Intel® Memory Latency Checker v3.3


Vish Viswanathan, Karthik Kumar, Thomas Willhalm, Patrick Lu, Blazej Filipiak



An important factor in determining application performance is the time required for the application to fetch data from the processor’s cache hierarchy and from the memory subsystem. In a multi-socket system where Non-Uniform Memory Access (NUMA) is enabled, local memory latencies and cross-socket memory latencies will vary significantly. Besides latency, bandwidth (b/w) also plays a big role in determining performance. So, measuring these latencies and b/w is important to establish a baseline for the system under test, and for performance analysis.

Intel® Memory Latency Checker (Intel® MLC) is a tool used to measure memory latencies and b/w, and how they change with increasing load on the system. It also provides several options for more fine-grained investigation where b/w and latencies from a specific set of cores to caches or memory can be measured as well.



IIntel® MLC supports both Linux and Windows.


  • Copy the mlc binary to any directory on your system
  • Intel® MLC dynamically links to GNU C library (glibc/lpthread) and this library must be present on the system
  • Root privileges are required to run this tool as the tool modifies the H/W prefetch control MSR to enable/disable prefetchers for latency and b/w measurements. Refer readme documentation on running without root privileges
  • MSR driver (not part of the install package) should be loaded. This can typically be done with 'modprobe msr' command if it is not already included.


  • Copy mlc.exe and mlcdrv.sys driver to the same directory. The mlcdrv.sys driver is used to modify the h/w prefetcher settings

There are two sets of binaries (mlc and mlc_avx512). One is compiled with newer tool chain to support Intel® AVX-512 instructions. The other binary supports SSE2 and AVX2 instructions. mlc_avx512 binary is a super set of mlc binary in that it supports SSE2/AVX2 as well. So, mlc_avx512 can be run on processors without support for AVX-512 also. By default AVX-512 instructions won’t be used whether the processor supports it or not unless –Z argument is specified. We recommend you start with mlc_avx512 and if your system does not have the newer versions of glibc, then you can fall back to mlc binary


HW Prefetcher Control

It is challenging to accurately measure memory latencies on modern Intel processors as they have sophisticated h/w prefetchers. Intel® MLC automatically disables these prefetchers while measuring the latencies and restores them to their previous state on completion. The prefetcher control is exposed through MSR ( and MSR access requires root level permission. So, Intel® MLC needs to be run as ‘root’ on Linux. On Windows, we have provided a signed driver that is used for this MSR access.
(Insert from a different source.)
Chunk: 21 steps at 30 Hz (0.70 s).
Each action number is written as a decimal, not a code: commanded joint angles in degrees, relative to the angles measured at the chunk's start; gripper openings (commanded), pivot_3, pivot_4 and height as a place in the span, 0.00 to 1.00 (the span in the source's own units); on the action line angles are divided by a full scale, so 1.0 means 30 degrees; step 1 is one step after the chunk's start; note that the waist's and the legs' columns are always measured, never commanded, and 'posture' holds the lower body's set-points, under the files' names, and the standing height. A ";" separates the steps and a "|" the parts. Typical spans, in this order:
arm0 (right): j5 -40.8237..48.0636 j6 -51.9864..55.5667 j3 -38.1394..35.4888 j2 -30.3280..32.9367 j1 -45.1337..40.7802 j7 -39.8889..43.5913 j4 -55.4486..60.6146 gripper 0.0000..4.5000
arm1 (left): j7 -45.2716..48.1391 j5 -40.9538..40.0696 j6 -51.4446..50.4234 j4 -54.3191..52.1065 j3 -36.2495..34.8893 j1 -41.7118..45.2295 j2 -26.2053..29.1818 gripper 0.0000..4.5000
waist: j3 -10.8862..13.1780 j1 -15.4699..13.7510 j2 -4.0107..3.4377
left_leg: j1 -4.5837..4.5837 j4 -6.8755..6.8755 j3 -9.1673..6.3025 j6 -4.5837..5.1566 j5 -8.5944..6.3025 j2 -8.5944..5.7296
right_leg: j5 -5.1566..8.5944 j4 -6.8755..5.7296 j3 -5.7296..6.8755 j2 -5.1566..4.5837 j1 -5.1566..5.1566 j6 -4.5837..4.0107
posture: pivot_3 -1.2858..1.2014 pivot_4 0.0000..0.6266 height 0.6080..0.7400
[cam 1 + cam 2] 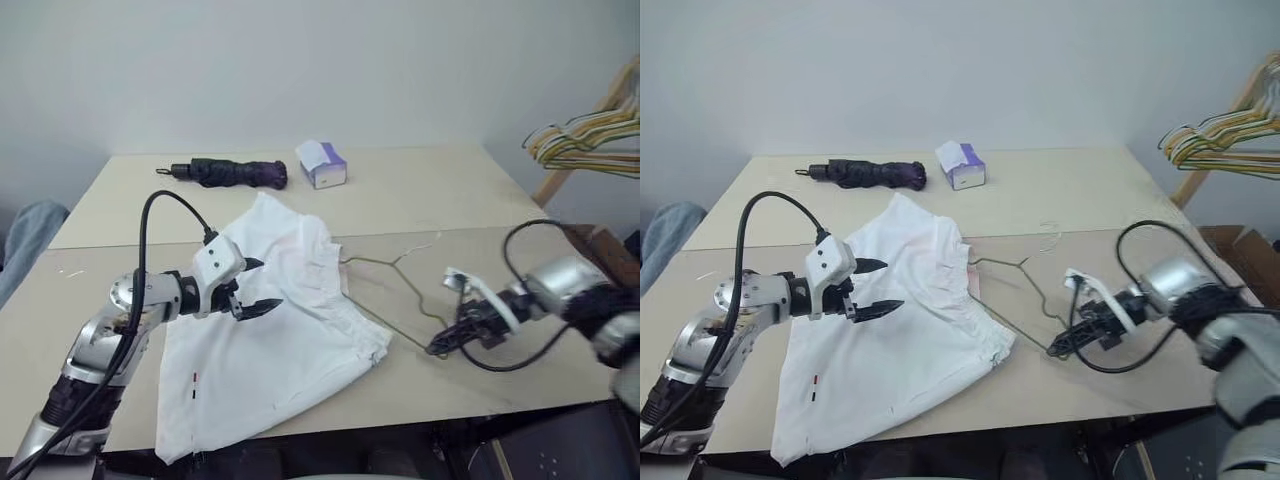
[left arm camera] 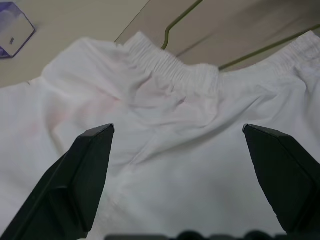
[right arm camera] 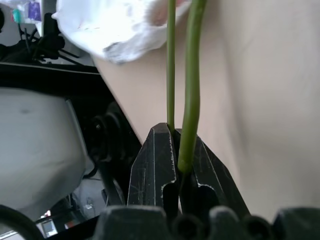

If Intel® MLC can’t be run with root permissions, please consult the readme.pdf that can be found in the download package.


What does the tool measure

When the tool is launched without any argument, it automatically identifies the system topology and measures the following four types of information. A screen shot is shown for each.

1. A matrix of idle memory latencies for requests originating from each of the sockets and addressed to each of the available sockets

2. Peak memory b/w measured (assuming all accesses are to local memory) for requests with varying amounts of reads and writes 

3. A matrix of memory b/w values for requests originating from each of the sockets and addressed to each of the available sockets

4. Latencies at different b/w points

It also measures cache-to-cache data transfer latencies

Intel® MLC also provides command line arguments for fine grained control over latencies and b/w that are measured.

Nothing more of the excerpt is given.